• [Task]:
Write out nothing except the lines of the entries below, from the first through the one containing "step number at", exactly and without pictures.

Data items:

-=-=-

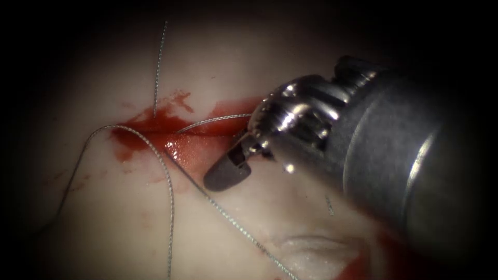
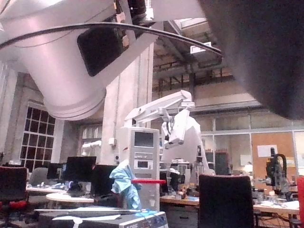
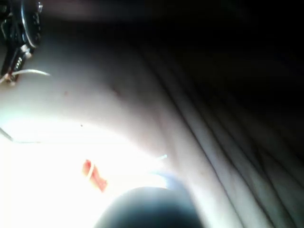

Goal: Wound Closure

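Entering from the right in the endoscope view, the right tool (image 1: 228,173) hovers over the red-stained cut (image 1: 176,136), its grip unreadable; thread (image 1: 168,179) loops loose across the tissue (image 1: 109,218), liable to snag. Right wrist view: thread beside pale tissue.

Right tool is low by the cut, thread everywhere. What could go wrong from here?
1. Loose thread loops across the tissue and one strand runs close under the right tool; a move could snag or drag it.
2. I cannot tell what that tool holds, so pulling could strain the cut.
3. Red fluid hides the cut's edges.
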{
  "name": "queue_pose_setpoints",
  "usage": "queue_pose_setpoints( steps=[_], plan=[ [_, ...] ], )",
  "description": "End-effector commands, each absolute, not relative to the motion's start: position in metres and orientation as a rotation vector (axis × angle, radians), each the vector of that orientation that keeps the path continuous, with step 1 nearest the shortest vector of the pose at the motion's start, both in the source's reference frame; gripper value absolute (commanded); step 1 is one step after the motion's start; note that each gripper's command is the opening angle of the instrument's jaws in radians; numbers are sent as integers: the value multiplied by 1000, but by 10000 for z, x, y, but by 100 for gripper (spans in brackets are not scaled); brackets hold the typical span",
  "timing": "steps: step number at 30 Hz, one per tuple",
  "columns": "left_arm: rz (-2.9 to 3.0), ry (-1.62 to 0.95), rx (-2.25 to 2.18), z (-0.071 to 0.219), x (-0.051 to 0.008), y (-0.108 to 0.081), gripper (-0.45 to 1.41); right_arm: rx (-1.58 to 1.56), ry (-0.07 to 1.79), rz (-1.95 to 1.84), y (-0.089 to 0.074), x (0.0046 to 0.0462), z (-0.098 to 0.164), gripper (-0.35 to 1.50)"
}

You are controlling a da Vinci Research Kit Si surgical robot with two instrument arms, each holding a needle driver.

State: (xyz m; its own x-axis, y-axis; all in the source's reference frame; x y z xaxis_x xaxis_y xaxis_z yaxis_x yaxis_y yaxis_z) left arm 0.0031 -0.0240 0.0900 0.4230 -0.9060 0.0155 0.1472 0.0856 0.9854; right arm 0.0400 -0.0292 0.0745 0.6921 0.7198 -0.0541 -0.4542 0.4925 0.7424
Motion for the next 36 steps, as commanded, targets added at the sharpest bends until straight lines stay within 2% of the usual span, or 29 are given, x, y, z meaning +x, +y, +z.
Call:
queue_pose_setpoints(
  steps=[1, 2, 5, 8, 10, 14, 15, 16, 18, 20, 21, 22, 24, 25, 26, 27, 33, 35, 36],
  plan=[
    [-924, -806, 1222, 897, 24, -229, -45, 771, 387, 735, -279, 415, 744, 39],
    [-925, -806, 1221, 897, 24, -229, -45, 778, 380, 747, -278, 418, 744, 37],
    [-930, -809, 1216, 897, 23, -228, -45, 783, 369, 770, -279, 424, 747, 17],
    [-931, -809, 1216, 897, 23, -228, -45, 784, 364, 773, -282, 428, 752, 16],
    [-933, -810, 1214, 897, 23, -228, -45, 786, 365, 770, -284, 431, 755, 24],
    [-934, -810, 1213, 897, 22, -228, -45, 786, 360, 758, -287, 436, 761, 27],
    [-935, -810, 1213, 897, 22, -229, -45, 784, 359, 749, -288, 439, 764, 37],
    [-935, -810, 1213, 897, 22, -229, -45, 784, 359, 749, -288, 439, 764, 37],
    [-935, -811, 1213, 896, 22, -229, -45, 785, 357, 745, -289, 442, 766, 59],
    [-935, -811, 1213, 896, 22, -229, -45, 786, 356, 739, -288, 446, 767, 68],
    [-935, -811, 1212, 896, 22, -229, -45, 786, 356, 737, -288, 447, 767, 66],
    [-936, -811, 1212, 897, 22, -229, -45, 788, 356, 732, -288, 450, 768, 52],
    [-936, -811, 1212, 897, 21, -229, -45, 786, 355, 733, -287, 454, 769, 64],
    [-936, -811, 1212, 897, 21, -229, -45, 787, 355, 730, -286, 454, 769, 56],
    [-936, -811, 1212, 897, 21, -229, -45, 790, 353, 732, -287, 454, 769, 36],
    [-936, -811, 1212, 897, 21, -229, -45, 790, 353, 728, -287, 453, 770, 27],
    [-936, -811, 1211, 897, 21, -229, -45, 788, 345, 720, -286, 451, 771, 26],
    [-936, -811, 1211, 897, 21, -229, -45, 796, 326, 728, -287, 448, 771, -35],
    [-936, -811, 1211, 897, 21, -229, -45, 808, 311, 733, -287, 446, 771, -35]
  ],
)
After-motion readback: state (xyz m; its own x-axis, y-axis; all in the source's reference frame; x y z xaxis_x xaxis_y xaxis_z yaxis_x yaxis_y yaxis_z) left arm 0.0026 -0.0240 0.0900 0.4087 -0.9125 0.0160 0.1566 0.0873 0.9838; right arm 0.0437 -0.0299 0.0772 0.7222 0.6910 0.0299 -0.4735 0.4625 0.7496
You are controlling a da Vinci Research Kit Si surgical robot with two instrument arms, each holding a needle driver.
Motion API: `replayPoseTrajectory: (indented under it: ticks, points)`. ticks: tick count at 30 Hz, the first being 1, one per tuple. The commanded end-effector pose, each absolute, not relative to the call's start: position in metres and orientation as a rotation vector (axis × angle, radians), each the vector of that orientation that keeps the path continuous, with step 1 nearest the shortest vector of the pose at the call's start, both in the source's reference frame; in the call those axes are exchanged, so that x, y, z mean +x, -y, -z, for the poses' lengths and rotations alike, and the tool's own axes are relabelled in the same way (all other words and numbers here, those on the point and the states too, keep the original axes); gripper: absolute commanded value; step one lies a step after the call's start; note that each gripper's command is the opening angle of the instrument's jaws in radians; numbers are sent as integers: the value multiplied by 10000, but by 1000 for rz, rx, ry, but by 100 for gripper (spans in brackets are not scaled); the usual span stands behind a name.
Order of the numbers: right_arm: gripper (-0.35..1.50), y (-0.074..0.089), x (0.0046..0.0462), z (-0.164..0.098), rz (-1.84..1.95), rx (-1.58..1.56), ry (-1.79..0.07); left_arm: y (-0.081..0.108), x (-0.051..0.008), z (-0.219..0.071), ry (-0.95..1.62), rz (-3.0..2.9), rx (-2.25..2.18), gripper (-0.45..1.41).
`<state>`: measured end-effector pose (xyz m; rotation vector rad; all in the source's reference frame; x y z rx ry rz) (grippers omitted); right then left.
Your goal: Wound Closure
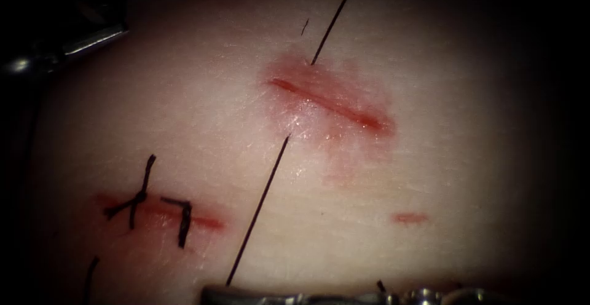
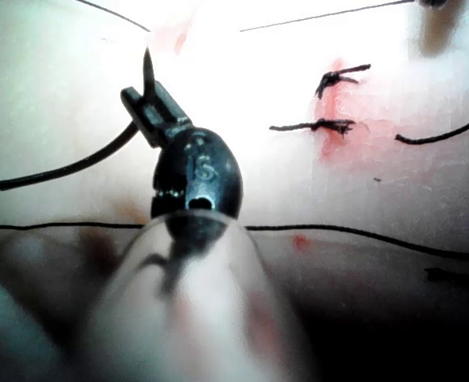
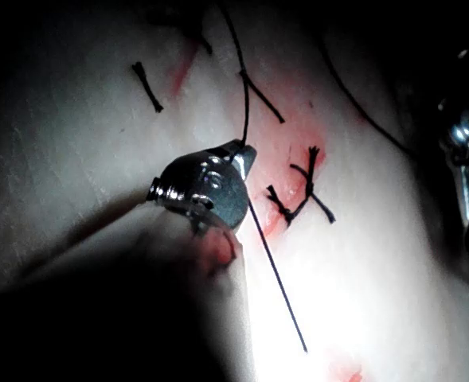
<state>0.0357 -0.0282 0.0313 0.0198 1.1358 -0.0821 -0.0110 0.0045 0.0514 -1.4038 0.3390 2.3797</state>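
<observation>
- Here, the left tool [image 2: 141,102] lies off to the left of the open cut [image 1: 332,103], well apart from it at the edge of the endoscope view; its shaft points along the tissue [image 1: 461,157].
- Its fingers are pressed together on the needle [image 2: 67,169], gripped close to the pointed end. The short tip stands up past the fingers and the rest of the curve sweeps away to where the thread joins.
- The needle is clear of the tissue.
- The right tool [image 3: 244,153] lies low along the near edge of the endoscope view, tip toward the left, its fingers clamped on the thread [image 1: 261,203].
- The thread runs straight from that tool to the tissue just below the cut's left end. Another length meets the tissue just above the cut.
- Red fluid [image 1: 295,74] stains the tissue around the cut.
- Dark stitches [image 1: 147,203] cross a second cut further left.
</observation>
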Motion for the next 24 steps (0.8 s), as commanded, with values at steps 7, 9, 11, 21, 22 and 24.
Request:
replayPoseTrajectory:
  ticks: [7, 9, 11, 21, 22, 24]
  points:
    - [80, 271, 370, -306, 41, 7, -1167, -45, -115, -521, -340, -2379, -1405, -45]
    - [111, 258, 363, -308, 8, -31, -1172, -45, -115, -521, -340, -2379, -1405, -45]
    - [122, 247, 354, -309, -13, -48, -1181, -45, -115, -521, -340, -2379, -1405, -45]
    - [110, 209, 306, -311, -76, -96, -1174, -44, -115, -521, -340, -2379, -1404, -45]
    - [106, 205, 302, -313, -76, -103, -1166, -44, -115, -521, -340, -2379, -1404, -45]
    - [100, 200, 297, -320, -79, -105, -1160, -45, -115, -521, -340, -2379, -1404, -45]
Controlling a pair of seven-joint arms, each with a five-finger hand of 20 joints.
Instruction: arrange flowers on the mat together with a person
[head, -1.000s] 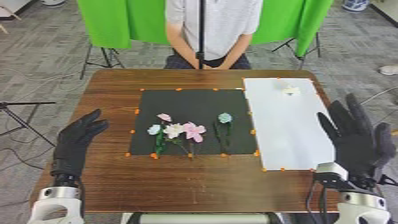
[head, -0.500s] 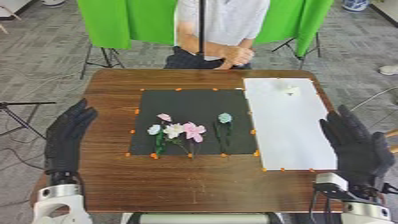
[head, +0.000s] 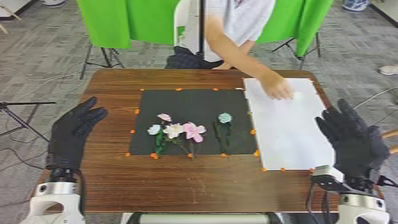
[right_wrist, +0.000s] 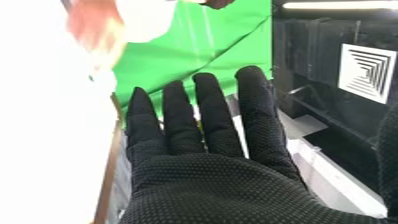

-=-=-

• [Result for this exercise]:
Goal: Wound Closure

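Entering from the right in the endoscope view, the right tool (image 1: 228,173) hovers over the red-stained cut (image 1: 176,136), its grip unreadable; thread (image 1: 168,179) loops loose across the tissue (image 1: 109,218), liable to snag. Right wrist view: thread beside pale tissue.

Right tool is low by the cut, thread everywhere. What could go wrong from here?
1. Loose thread loops across the tissue and one strand runs close under the right tool; a move could snag or drag it.
2. I cannot tell what that tool holds, so pulling could strain the cut.
3. Red fluid hides the cut's edges.
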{
  "name": "queue_pose_setpoints",
  "usage": "queue_pose_setpoints( steps=[_], plan=[ [_, ...] ], )",
  "description": "End-effector commands, each absolute, not relative to the motion's start: position in metres and orientation as a rotation vector (axis × angle, radians), each the vector of that orientation that keeps the path continuous, with step 1 nearest the shortest vector of the pose at the motion's start, both in the source's reference frame; gripper value absolute (commanded); step 1 is one step after the motion's start; note that each gripper's command is the opening angle of the instrument's jaws in radians; numbers are sent as integers: the value multiplied by 1000, but by 10000 for z, x, y, but by 100 for gripper (spans in brackets are not scaled); brackets hold the typical span",
  "timing": "steps: step number at 30 Hz, one per tuple",

Work on this exercise has been completed.